§ **The problem**:
Word for word, restate the lines of the material below from its first line through the one containing "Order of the". Omit the rest.

§ **Data extract**:
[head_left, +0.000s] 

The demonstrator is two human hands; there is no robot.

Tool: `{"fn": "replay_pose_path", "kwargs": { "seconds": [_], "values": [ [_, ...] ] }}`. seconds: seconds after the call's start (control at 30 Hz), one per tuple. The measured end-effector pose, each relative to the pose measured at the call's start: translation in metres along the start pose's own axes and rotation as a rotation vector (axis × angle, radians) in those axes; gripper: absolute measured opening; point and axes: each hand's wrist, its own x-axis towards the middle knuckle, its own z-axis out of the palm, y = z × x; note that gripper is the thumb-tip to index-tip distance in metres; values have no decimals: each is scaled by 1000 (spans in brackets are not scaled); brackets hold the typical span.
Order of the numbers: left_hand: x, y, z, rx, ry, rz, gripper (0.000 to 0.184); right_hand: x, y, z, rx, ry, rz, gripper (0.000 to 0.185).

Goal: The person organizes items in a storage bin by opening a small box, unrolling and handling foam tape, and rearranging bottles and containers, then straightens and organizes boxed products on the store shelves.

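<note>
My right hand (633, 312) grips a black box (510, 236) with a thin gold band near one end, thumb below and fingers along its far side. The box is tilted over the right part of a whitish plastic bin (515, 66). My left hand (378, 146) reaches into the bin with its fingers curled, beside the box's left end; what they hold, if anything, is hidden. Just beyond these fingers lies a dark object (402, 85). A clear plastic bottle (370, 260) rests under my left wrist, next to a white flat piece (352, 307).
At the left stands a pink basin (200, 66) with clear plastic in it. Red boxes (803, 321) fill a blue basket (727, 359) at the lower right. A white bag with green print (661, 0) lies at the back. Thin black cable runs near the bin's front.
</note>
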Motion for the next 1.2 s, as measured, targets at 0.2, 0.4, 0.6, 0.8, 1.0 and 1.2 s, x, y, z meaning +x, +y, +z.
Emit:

§ **Task answer**:
[head_left, +0.000s] 

The demonstrator is two human hands; there is no robot.

Tool: `{"fn": "replay_pose_path", "kwargs": { "seconds": [_], "values": [ [_, ...] ] }}`. seconds: seconds after the call's start (control at 30 Hz), one per tuple. The measured end-effector pose, each relative to the pose measured at the call's start: translation in metres along the start pose's own axes and rotation as a rotation vector (axis × angle, radians) in those axes; gripper: absolute measured opening; point and axes: each hand's wrist, its own x-axis towards the middle knuckle, its own z-axis out of the palm, y = z × x; note that gripper is the thumb-tip to index-tip distance in metres; values have no decimals: each is scaled by 1000 (spans in brackets are not scaled); brackets hold the typical span.
Order of the numbers: left_hand: x, y, z, rx, ry, rz, gripper (0.000 to 0.184); right_hand: x, y, z, rx, ry, rz, gripper (0.000 to 0.185).

The output is complete as shown.